Después de que la Macorina se hubiese ido corriendo, llorando, asustada, el guardia pasó por delante del grupo que ya se preparaba para irse. Había desafío en sus ojos, una altivez insultante. A todos les costó contenerse, menos a Rubén, que era un témpano de hielo. 
     Se despidieron sin mediar palabra. Rubén llamó a su perro y subió a casa. Estuvo fumando y bebiendo a oscuras en el salón, tras una cena ligera. Cuando consideró oportuno se levantó, cogió lo que necesitaba y salió a la calle.


     Eran más de la una de la mañana cuando el guardia se fue a la cama. El encuentro con la Macorina le había dejado un amargo sabor de boca. Si hubiera sabido controlar sus ganas, pensaba, tal vez a esas horas ella estaría en su cama, exhausta y amoratada, como le gustaba dejar a la mayoría de la mujeres con las que se acostaba. Pero la muy puta se puso remolona cuando la invitó a subir  y se asustó cuando la intentó forzar. Era rápida y fuerte, pero ya llegaría su momento. Al guardia no le cabía ninguna duda. Se alegraba de que nadie le hubiera visto, tan sólo aquellos chicos del banco, demasiado asustados para mover un dedo. Basura, pensaba.
     Se metió en la cama y se puso un par de tapones para dormir, contento por tener algo que contar a sus amigos al día siguiente. De repente se sintió excitado, el tortazo le vino a la cabeza como una exhalación. La imagen del vestido de flores moviéndose ágil alrededor del cuerpo de aquella chica mientras caía al suelo. No pudo evitarlo y comenzó a masturbarse. Al principio suavemente, después con  súbita violencia, a medida que las imágenes que su cabeza inventaba se volvían más violentas, hasta llegar a matar a la chica, cosa que nunca había hecho en la realidad pero cuya idea le excitaba enormemente. No tuvo tiempo sin embargo para llegar al clímax. Justo cuando parecía que lo iba a alcanzar un cuchillo atravesó su garganta. Casi diez centímetros de acero quedaron incrustados en su faringe. Murió apenas unos segundos después, entre gorgoritos, ahogado en su propia sangre. Y es que no había oído como el asesino  habría la puerta con la ayuda de una tarjeta, ni como entraba en su cuarto, ni como sostenía, atónito, un cuchillo en la manos enfundadas en guantes. Tampoco pudo ver como se marchaba, no sin antes hacer el amago de escupir sobre el cadáver, para retenerse después con la idea de no dejar ninguna posible pista.

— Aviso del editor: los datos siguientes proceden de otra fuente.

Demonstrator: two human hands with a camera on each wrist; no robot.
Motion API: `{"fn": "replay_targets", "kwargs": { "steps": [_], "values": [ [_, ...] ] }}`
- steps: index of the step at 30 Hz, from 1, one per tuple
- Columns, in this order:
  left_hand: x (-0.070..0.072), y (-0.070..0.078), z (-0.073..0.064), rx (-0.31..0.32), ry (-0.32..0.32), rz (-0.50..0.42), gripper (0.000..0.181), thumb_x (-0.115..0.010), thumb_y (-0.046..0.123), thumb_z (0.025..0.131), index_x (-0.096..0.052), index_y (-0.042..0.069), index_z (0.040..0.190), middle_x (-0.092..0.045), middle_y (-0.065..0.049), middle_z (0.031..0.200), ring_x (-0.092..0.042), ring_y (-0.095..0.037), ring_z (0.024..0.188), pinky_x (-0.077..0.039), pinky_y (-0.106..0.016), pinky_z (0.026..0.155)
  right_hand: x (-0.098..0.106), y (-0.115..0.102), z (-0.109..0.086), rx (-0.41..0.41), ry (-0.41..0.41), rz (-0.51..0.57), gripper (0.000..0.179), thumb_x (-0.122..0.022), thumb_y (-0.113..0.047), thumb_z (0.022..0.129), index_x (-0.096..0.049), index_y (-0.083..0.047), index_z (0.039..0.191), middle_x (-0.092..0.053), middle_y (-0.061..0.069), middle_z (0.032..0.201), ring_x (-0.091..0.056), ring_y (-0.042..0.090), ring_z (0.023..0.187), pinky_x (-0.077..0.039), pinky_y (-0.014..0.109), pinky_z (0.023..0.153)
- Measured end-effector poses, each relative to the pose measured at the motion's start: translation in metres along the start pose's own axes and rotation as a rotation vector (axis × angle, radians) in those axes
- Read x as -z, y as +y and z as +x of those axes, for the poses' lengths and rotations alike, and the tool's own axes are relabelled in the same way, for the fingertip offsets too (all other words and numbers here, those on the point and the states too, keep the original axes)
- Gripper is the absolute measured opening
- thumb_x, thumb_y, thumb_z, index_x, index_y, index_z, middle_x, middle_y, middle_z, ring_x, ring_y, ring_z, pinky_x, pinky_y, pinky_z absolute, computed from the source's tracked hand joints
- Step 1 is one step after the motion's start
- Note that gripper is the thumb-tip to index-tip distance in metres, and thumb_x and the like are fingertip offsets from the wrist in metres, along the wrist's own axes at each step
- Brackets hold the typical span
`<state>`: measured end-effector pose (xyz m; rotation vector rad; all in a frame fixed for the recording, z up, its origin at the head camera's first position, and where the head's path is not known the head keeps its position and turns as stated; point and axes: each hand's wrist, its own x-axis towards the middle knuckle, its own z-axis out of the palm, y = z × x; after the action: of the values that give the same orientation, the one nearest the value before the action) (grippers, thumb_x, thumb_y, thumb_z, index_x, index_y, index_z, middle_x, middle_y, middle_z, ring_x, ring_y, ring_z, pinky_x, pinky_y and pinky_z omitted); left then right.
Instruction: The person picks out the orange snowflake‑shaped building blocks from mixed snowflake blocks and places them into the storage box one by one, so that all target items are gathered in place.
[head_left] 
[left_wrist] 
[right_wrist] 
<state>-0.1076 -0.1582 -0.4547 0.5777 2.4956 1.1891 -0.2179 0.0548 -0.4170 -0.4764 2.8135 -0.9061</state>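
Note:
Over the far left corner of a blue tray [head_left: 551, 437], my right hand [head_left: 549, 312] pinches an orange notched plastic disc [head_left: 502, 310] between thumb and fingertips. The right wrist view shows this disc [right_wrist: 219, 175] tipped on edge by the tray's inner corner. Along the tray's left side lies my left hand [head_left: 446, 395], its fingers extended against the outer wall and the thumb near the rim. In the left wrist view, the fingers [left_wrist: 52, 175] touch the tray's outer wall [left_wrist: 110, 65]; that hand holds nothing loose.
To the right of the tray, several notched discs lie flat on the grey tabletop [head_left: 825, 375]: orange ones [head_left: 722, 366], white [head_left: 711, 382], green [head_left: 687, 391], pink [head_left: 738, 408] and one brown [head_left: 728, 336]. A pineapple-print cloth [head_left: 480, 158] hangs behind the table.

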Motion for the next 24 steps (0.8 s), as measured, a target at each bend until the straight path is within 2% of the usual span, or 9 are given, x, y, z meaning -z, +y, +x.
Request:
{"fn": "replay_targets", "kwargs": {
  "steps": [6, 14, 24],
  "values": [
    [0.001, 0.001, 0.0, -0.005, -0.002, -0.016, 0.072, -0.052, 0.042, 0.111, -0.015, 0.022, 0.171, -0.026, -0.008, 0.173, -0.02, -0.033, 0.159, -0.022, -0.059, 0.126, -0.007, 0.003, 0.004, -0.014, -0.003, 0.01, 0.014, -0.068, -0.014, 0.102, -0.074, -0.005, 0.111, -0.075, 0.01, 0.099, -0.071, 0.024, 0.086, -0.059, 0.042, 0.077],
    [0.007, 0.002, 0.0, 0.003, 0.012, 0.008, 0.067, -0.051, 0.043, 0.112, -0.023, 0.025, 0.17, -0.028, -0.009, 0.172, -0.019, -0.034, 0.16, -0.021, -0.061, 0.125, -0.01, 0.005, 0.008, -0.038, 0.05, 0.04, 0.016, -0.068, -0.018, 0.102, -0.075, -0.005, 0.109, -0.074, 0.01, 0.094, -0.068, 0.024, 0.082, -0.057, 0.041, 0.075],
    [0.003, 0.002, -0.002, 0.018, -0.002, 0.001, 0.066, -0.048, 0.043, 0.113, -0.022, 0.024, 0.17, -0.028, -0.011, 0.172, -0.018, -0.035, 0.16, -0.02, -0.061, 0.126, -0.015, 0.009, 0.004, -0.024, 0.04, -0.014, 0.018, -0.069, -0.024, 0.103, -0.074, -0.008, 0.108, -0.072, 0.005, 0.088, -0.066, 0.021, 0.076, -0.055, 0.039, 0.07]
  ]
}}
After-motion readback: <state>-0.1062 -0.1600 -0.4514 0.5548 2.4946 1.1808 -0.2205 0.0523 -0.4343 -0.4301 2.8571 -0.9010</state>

     Habían pasado dos semanas desde la muerte del guardia y salvo algunas preguntas por el barrio, no se había investigado nada más. No tenían ningún hilo del que tirar. La Macorina fue interrogada, así como los familiares de los que habían tenido problemas con el muerto, pero nada se había podido obtener. Quien hubiera cometido el crimen había sido listo: ni una huella, ni un instante de vacilación, según el forense. El cuchillo había entrado de forma contundente, matando al incauto en apenas unos segundos. Nadie lo había visto ni sabía nada. Y no, tal y como se dedujo de los interrogatorios, el guardia no había tenido problemas con nadie en las últimas semanas.

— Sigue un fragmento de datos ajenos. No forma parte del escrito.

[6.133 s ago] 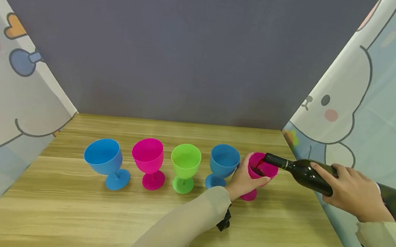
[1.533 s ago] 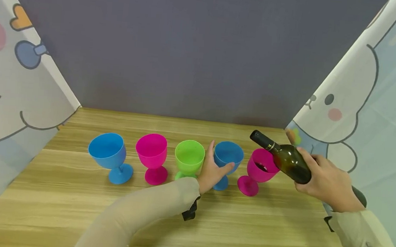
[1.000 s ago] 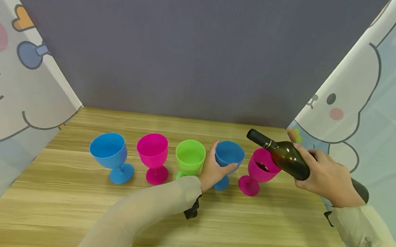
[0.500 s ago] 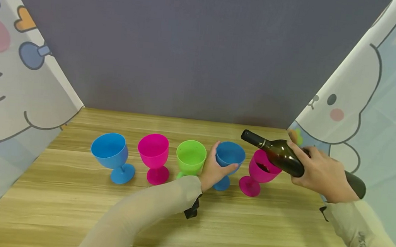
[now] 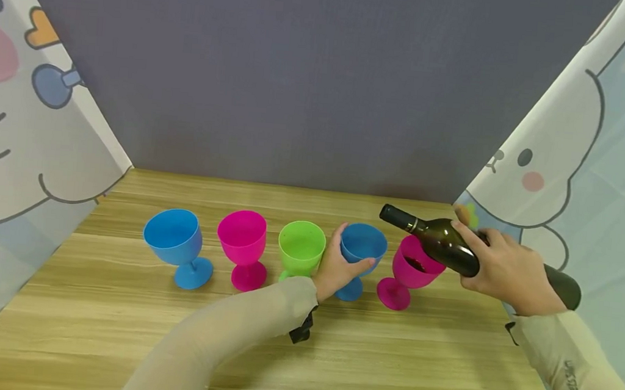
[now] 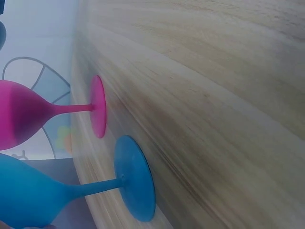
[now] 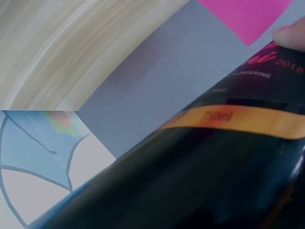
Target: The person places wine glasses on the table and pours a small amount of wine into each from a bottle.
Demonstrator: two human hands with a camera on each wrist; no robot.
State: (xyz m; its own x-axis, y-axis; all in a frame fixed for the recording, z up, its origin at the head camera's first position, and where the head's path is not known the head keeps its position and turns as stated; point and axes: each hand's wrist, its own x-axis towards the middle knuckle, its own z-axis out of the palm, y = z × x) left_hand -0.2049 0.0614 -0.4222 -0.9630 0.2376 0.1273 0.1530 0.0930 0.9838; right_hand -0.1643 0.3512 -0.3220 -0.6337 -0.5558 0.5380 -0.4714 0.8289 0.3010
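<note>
My left hand (image 5: 336, 270) holds the bowl of a blue goblet (image 5: 365, 242), thumb at its front and fingers at its left side. In the left wrist view, the foot of this blue goblet (image 6: 136, 179) rests on the table. My right hand (image 5: 510, 275) grips a dark wine bottle (image 5: 446, 245) around its body. The bottle lies tilted, its neck pointing left and its mouth near the blue goblet's right rim; no stream shows. Dark liquid sits in the pink goblet (image 5: 407, 279) under the bottle. Up close, the bottle (image 7: 190, 176) fills the right wrist view.
Left of my left hand stand a green goblet (image 5: 300, 249), a pink goblet (image 5: 242, 238) and another blue goblet (image 5: 174, 236), in one row on the wooden table (image 5: 387, 360). A grey panel (image 5: 299, 84) rises behind; cartoon-printed sheets flank both sides.
Earlier my left hand held the right pink goblet while red liquid poured in. It has since moved left to the blue goblet, and the bottle's mouth has shifted left too. Pouring has stopped.
</note>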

     Rubén y el resto seguían con su rutina diaria. Cuando se enteraron del asesinato no hubo comentarios, tan sólo Chuchi miró directamente a Rubén, que en ese momento miraba hacia otro lado, con un cigarro en la boca. Los demás agacharon la cabeza y si sospechaban algo, no lo dijeron.
     Tras recuperar la total normalidad, el barrio seguía con sus problemas, en una dinámica propia, ajeno al resto de la ciudad. Todos continuaban con sus vidas como hasta entonces, excepto Juanillo, del que no se había vuelto a saber nada. La mejor muestra de esa normalidad era Iñaki, que seguía con su discurso político día tras día. Incansable.

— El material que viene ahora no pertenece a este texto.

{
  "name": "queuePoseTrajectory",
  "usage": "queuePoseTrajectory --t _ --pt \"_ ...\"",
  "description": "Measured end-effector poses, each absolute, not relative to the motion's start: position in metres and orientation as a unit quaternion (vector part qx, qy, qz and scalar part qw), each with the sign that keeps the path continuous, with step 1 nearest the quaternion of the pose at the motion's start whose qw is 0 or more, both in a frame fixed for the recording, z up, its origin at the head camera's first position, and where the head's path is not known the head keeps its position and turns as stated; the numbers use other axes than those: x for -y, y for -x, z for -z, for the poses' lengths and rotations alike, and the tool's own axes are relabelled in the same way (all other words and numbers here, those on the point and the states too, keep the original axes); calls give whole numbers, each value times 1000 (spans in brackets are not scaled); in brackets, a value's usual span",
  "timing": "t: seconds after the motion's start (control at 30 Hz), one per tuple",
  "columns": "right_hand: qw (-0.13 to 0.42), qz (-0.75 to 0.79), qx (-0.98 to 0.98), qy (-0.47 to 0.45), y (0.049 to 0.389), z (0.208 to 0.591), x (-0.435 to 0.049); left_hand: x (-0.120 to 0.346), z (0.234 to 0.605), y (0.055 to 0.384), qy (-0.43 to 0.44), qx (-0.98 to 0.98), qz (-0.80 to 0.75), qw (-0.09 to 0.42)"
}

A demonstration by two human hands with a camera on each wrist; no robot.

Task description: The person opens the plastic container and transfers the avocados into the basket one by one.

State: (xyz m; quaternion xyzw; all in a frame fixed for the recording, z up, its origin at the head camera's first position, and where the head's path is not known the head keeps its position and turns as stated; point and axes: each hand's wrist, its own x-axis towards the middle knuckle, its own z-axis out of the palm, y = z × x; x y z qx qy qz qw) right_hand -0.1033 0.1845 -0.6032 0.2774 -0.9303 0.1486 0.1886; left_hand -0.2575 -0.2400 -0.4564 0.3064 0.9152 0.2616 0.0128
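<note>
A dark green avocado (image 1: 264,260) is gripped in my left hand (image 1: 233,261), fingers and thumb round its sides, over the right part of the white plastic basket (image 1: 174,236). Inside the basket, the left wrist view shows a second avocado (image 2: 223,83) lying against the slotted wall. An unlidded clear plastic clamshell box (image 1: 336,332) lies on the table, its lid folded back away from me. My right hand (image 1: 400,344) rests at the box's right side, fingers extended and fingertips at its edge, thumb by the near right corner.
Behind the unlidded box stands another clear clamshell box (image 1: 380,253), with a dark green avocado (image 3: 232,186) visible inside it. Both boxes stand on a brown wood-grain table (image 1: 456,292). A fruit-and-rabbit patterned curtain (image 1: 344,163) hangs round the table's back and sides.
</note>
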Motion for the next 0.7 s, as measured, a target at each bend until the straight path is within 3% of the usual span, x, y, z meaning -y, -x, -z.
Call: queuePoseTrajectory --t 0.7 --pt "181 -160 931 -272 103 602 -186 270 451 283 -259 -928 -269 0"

     —Me cago en su puta madre. Si es que no puede ser. Tanta paz y tanta polla… —decía mientras los demás guardaban silencio, bebiendo y fumando, pensando en sus cosas.
     Rubén, cansado del runrún estuvo a punto de explotar, pero entonces la vio. La Macorina pasó muy cerca del banco, exultante, vestida de flores. Recibiendo la mirada atenta de todos los hombres allí presentes y el vistazo displicente de las únicas dos chicas del grupo. Y entonces ella sonrió, mirando a Rubén. Únicamente a él. Y siguió su camino tras esa sonrisa que a él le supo a promesa.